# Backprop Core Example: Text vectorisation

Text vectorisation is a matter of turning variable sized text into a fixed size vector. This is useful because you can perform mathematical operations, such as comparison, on the vectors. Popular use cases include semantic search and customer intent detection.

## Why and how does it work?

Everything inside a model is numbers. Say a model has to classify text. The way it does that is process the text to build an internal representation of it. This is then used to compute probabilities for available categories.

In a way, every natural language model does text vectorisation. It is just not visible as output. This task is all about using models which have been explicitly trained to predict and output vectors.

## What do you do with a vector?

A vector on its own is pretty much useless. It becomes useful when you have at least two vectors that have been computed by the same model.

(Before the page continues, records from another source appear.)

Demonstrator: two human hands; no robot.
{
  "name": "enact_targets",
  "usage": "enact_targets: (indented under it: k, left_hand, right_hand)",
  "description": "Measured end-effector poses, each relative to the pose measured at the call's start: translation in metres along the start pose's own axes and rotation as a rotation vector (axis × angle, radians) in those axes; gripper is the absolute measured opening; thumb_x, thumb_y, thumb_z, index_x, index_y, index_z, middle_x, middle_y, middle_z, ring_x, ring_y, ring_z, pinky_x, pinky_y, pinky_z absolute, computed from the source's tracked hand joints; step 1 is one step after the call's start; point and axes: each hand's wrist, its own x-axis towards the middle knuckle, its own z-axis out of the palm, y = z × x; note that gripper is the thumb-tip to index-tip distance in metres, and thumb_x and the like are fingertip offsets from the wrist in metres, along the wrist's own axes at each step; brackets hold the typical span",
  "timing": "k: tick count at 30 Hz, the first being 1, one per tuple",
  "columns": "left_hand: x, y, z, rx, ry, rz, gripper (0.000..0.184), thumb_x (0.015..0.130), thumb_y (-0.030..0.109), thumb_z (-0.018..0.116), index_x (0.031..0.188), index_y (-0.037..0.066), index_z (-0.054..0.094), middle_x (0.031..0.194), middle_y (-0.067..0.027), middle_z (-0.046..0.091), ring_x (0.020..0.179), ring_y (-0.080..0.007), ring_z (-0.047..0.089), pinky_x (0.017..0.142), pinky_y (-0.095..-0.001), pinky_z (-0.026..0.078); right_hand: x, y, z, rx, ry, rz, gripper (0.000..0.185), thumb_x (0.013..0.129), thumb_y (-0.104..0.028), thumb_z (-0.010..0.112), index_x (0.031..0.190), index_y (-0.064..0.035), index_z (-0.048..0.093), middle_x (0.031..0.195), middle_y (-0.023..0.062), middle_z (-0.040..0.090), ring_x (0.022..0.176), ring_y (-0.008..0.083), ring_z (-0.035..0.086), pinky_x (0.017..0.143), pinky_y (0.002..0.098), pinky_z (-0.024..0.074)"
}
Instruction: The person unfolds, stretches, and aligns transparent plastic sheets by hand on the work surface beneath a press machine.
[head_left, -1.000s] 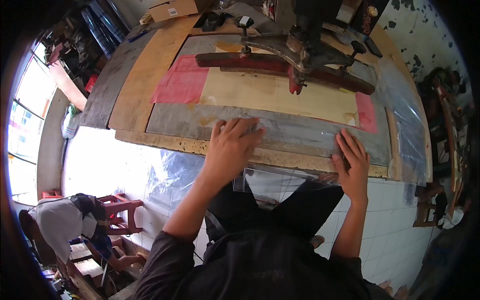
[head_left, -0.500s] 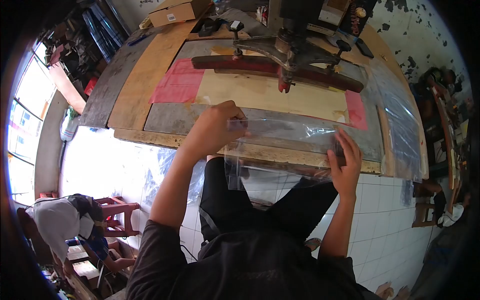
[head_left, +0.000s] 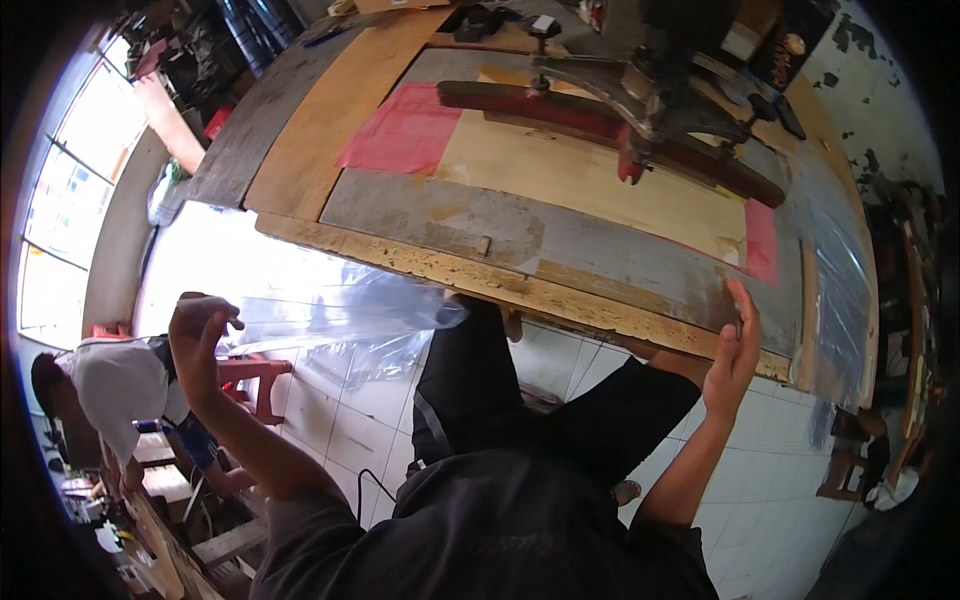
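The plastic (head_left: 345, 312) is clear with whitish shine. The long bar (head_left: 575, 124) is dark red. The middle sheet (head_left: 590, 185) is pale yellow, the patches (head_left: 395, 130) pinkish red. The board (head_left: 610, 262) is grey; its edge (head_left: 480, 277) is yellow-brown with dark specks.

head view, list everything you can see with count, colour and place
broad wooden workbench: 1, grey and tan, ahead
thin clear plastic film: 1, transparent, off bench's front edge, left
long dark-red bar: 1, dark red, above bench
dark metal bracket: 1, dark, atop bar
cream rectangular sheet: 1, cream, below bar
flat pink patches: 2, pink, cream sheet's ends
slim blue object: 1, blue, bench's far left
red stool: 1, red, floor, left
co-worker: 1, white and dark clothing, lower left
white tiled floor: 1, white, below
dark clutter: count unclear, mixed, picture's sides
black-clad legs: 2, black, below bench edge
left hand: 1, bare, at film's left end
right hand: 1, bare, by bench's front-right edge
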Motion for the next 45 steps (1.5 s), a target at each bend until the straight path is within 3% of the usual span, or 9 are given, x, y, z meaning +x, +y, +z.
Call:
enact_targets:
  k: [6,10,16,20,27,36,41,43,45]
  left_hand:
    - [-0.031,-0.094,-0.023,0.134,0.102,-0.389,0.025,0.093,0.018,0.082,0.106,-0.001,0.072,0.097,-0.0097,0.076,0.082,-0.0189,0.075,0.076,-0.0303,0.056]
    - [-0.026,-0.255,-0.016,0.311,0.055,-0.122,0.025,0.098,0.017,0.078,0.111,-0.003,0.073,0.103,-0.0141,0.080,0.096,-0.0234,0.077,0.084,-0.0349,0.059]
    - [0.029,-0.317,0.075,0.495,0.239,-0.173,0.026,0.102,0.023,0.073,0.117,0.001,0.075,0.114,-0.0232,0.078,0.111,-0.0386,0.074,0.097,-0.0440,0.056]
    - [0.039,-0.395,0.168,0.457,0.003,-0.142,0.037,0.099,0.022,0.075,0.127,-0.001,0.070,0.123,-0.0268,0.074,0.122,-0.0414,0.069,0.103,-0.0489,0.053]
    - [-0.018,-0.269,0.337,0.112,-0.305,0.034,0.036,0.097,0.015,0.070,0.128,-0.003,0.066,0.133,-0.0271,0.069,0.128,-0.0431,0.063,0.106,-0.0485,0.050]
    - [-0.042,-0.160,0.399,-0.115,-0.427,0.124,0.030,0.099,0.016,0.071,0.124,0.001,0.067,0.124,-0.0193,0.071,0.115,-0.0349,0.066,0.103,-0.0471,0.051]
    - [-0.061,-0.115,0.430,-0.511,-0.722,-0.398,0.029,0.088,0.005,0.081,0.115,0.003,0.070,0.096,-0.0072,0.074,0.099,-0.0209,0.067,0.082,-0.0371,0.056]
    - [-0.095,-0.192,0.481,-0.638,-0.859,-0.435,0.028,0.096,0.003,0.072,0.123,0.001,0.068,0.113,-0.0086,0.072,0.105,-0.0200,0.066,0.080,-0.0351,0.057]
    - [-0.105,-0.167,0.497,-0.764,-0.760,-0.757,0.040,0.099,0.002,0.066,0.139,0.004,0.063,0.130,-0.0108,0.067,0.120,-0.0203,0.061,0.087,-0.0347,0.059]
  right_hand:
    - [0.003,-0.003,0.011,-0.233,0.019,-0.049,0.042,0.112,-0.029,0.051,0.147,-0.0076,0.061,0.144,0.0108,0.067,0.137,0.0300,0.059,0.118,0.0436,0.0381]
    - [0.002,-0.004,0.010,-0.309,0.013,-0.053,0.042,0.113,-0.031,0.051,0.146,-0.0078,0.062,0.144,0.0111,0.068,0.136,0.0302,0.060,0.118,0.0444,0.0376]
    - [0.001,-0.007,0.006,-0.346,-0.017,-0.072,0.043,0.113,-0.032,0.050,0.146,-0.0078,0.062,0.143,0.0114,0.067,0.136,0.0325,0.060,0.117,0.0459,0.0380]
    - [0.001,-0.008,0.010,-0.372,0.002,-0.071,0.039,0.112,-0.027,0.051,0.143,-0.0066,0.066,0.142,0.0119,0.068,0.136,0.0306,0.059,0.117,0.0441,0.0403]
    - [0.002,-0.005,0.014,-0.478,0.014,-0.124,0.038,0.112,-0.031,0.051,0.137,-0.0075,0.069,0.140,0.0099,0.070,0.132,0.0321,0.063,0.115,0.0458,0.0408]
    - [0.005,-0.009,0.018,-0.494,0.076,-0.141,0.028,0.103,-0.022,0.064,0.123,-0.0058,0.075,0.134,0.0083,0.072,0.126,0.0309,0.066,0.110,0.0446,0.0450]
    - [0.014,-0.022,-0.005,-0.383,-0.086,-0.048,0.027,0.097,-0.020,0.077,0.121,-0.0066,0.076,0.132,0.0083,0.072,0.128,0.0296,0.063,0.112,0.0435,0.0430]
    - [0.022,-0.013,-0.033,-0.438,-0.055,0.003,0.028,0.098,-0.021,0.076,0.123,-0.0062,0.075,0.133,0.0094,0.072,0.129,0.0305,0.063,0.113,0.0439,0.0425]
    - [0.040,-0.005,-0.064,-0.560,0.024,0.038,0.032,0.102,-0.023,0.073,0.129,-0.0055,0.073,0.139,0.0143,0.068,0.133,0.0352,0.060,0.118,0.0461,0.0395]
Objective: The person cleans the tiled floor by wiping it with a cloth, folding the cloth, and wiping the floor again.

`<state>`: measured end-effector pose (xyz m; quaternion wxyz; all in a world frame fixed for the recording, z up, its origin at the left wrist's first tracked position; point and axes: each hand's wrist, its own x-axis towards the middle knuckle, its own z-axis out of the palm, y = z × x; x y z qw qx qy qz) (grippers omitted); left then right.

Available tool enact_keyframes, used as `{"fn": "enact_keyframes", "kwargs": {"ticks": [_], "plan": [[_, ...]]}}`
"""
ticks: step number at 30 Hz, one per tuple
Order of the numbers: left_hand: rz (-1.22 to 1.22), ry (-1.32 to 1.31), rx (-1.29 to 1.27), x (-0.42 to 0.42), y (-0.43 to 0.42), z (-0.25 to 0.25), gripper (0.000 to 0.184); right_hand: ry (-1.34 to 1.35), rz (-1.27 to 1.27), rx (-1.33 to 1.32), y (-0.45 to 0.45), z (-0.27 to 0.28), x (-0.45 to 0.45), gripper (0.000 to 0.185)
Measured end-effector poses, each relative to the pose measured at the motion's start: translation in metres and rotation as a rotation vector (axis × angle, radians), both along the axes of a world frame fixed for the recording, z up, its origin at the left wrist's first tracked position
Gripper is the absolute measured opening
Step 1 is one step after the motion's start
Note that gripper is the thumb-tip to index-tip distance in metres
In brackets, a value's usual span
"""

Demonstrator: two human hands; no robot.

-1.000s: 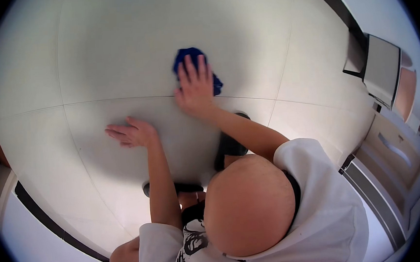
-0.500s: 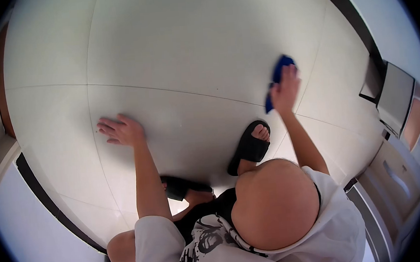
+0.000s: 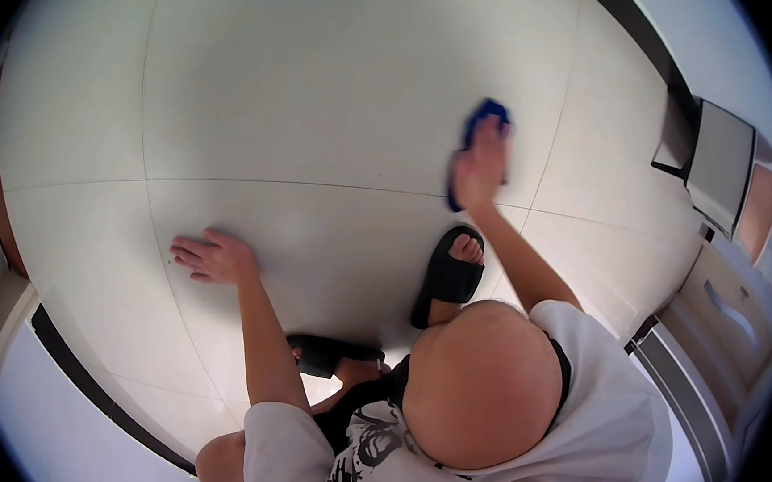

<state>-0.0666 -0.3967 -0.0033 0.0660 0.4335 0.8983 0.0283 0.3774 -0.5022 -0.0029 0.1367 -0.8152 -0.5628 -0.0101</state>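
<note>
My right hand lies on top of a dark blue cloth on the pale tiled floor. Its fingers look stretched out over the cloth, though slightly blurred. The cloth shows beyond the fingertips and along the hand's left side. Over to the left, my left hand rests palm down on the floor, fingers spread and nothing in it.
Black slippers are on my feet, one below my right hand and the other nearer my left forearm. My bent knee fills the lower middle. At the right stand a grey panel-like object and a light cabinet.
My right hand and the cloth moved far to the right, then slightly back left in the view. My left hand stays low on the floor. The view has shifted, showing more of both slippers.
</note>
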Motion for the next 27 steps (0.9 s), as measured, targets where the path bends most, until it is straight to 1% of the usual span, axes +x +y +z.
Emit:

Once you have at least two vectors you can compare them. A common approach is to use cosine similarity, which calculates a value between -1 and 1. Our models have been trained to have cosine similarities mostly between 0 and 1, which makes it easy to score how similar a piece of text is to another.

Let's see how one might use it for semantic search.

In [1]:
import backprop

In [2]:
# Set your API key to do inference on Backprop's platform
# Leave as None to run locally
api_key = None

See what models are available.

In [3]:
backprop.TextVectorisation.list_models(display=True)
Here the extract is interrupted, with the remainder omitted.